Elevated protein synthesis in Syngap^+/− hippocampus is corrected by inhibitors of mGluR5 and Ras–ERK1/2 signaling. A, schematic of the drug targets for CTEP, lovastatin, and U0126, each shown previously to reduce Ras–ERK1/2 activation and correct basal protein synthesis in Fmr1^−/y mice. B, CTEP (10 μm) reverses elevated protein synthesis in Syngap^+/− mice (WT, vehicle, 100 ± 3%; CTEP, 106 ± 5%; Syngap^+/−, vehicle, 124 ± 5%; CTEP, 102 ± 8%; n = 9; ANOVA, genotype, p = 0.0007; KO treatment, p = 0.0014). Ci–Ciii, Lovastatin (100 μm) reverses elevated protein synthesis (Ci) in Syngap^+/− mice (WT, vehicle, 100 ± 4%; lovastatin, 93 ± 7; Syngap^+/−, vehicle, 142 ± 9%; lovastatin, 106 ± 8%; n = 7; ANOVA, genotype, p = 0.0061; KO treatment, p = 0.013). Example Western blot (Cii) and quantification of ERK1/2 activity (Ciii) in vehicle- and lovastatin-treated hippocampal slices revealed lovastatin significantly reduces phosphorylation levels of ERK1/2 in Syngap^+/− mice (phosphorylated/total ERK1/2, WT, vehicle, 100%; Syngap^+/−, vehicle, 140 ± 6%; WT, lovastatin, 100 ± 8%; Syngap^+/−, lovastatin, 106 ± 11%; n = 10; ANOVA, genotype, *p = 0.0086; KO treatment, p = 0.0057). The gray line to the left of the lovastatin-treated Syngap^+/− Western blot indicates that this lane was not adjacent to each of the other three lanes, but was run on the same gel, and hence was processed identically.
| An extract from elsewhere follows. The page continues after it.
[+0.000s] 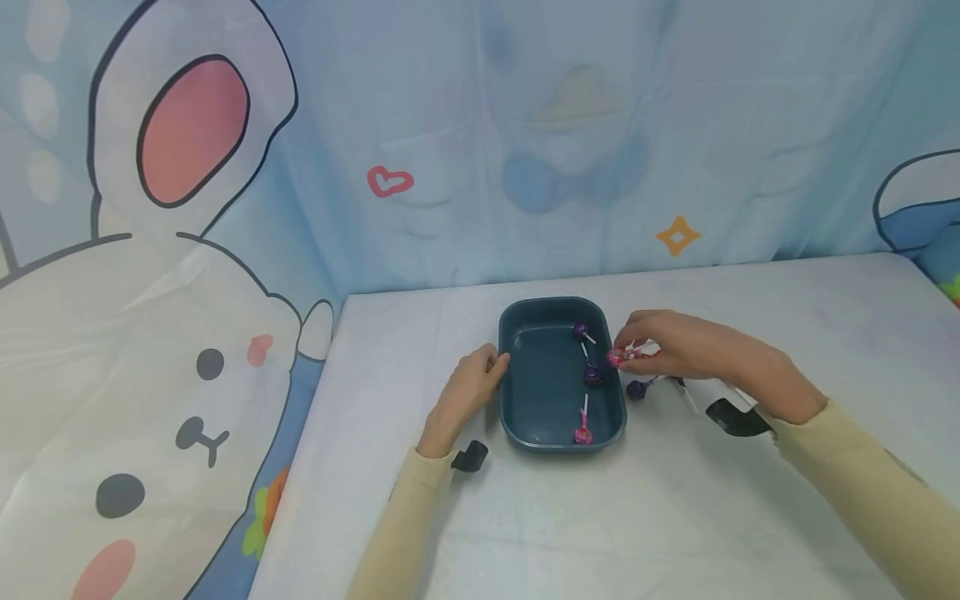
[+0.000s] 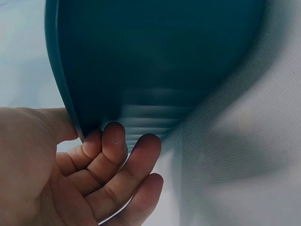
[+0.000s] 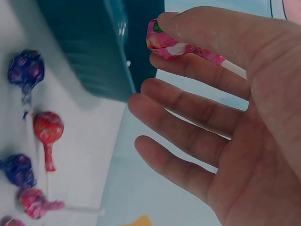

D, U0126 (5 μm) reverses elevated protein synthesis (Di) in Syngap^+/− mice (WT, vehicle, 100 ± 4%; U0126, 98 ± 8%; Syngap^+/−, vehicle, 134 ± 9%; U0126, 102 ± 9%; n = 9; ANOVA, genotype, p = 0.003; KO treatment, p = 0.004). Example Western blot (Dii) and quantification (Diii) of ERK1/2 activity in vehicle- and U0126-treated hippocampal slices show U0126 abolishes ERK1/2 activity in both WT and Syngap^+/− mice (phosphorylated/total ERK1/2, WT, vehicle, 100%; Syngap^+/−, vehicle, 165 ± 15%; WT, lovastatin, 10 ± 3%; Syngap^+/−, lovastatin, 13 ± 3%; n = 5; ANOVA, genotype, p = 0.0054; WT treatment, p = 0.005; KO treatment, p = 0.0002). *p < 0.05; **p < 0.01; ***p < 0.001.

Figure 5.

CA1 pyramidal neuron dendritic spine density in Syngap^+/− mice. A, Composite image of a representative CA1 pyramidal neuron labeled by intracellular filling with Alexa Fluor 568 in lightly fixed section through CA1 of hippocampus. Scale bar, 50 μm. B, Representative composite images of apical oblique dendritic segments from WT and Syngap^+/− mice. Scale bars, 1 μm. C, Mean spine density of apical dendrites for WT (n = 5) and Syngap^+/− (n = 6) animals indicating no difference in dendritic spine density (WT, 19.58 ± 1.03 spines/10 μm; Syngap^+/−, 17.34 ± 0.94 spines/10 μm; p = 0.1430, two-tailed independent t test with Welch's correction). n.s., Not significant.

Figure 6.

CA1 pyramidal neuron dendritic spine morphology in Syngap^+/− mice. A, Surface-rendered STED images of apical dendritic segments from pyramidal neurons in the CA1 of the hippocampus of WT and Syngap^+/− mice revealing morphological details that are invisible to conventional light microscopy. Scale bars, 500 nm. B–D, Kolmogorov–Smirnov tests of the cumulative frequency distributions show that the distribution profiles of spine head widths (B) are not significantly different between genotypes (p = 0.11), whereas distribution profiles of spine neck lengths and widths show that Syngap^+/− mice (n = 424 spines) have significantly more spines with longer (C; p < 0.005) and narrower necks (D; p < 0.0008) compared to WT mice (n = 393 spines). The mean values for these parameters are, however, not significantly different (WT, 523 ± 14 nm, 246 ± 10 nm, 114 ± 4 nm, n = 4; Syngap^+/−, 536 ± 11 nm, 276 ± 19 nm, 106 ± 1 nm, n = 6, for head width, neck length, and neck width, respectively). E, To predict the impact of these spine morphology changes on diffusional coupling, a morphological compartmentalization factor was calculated. The cumulative frequency distributions of the compartmentalization factor significantly differ between genotypes (Kolmogorov–Smirnov test, p < 0.0001), and this is also reflected in the mean values for each genotype (two-tailed independent t test with Welch's correction, p = 0.04; WT, 3.16 ± 0.30 μm²; Syngap^+/−, 4.35 ± 0.37 μm²). n.s., Not significant; *p < 0.05; **p < 0.01.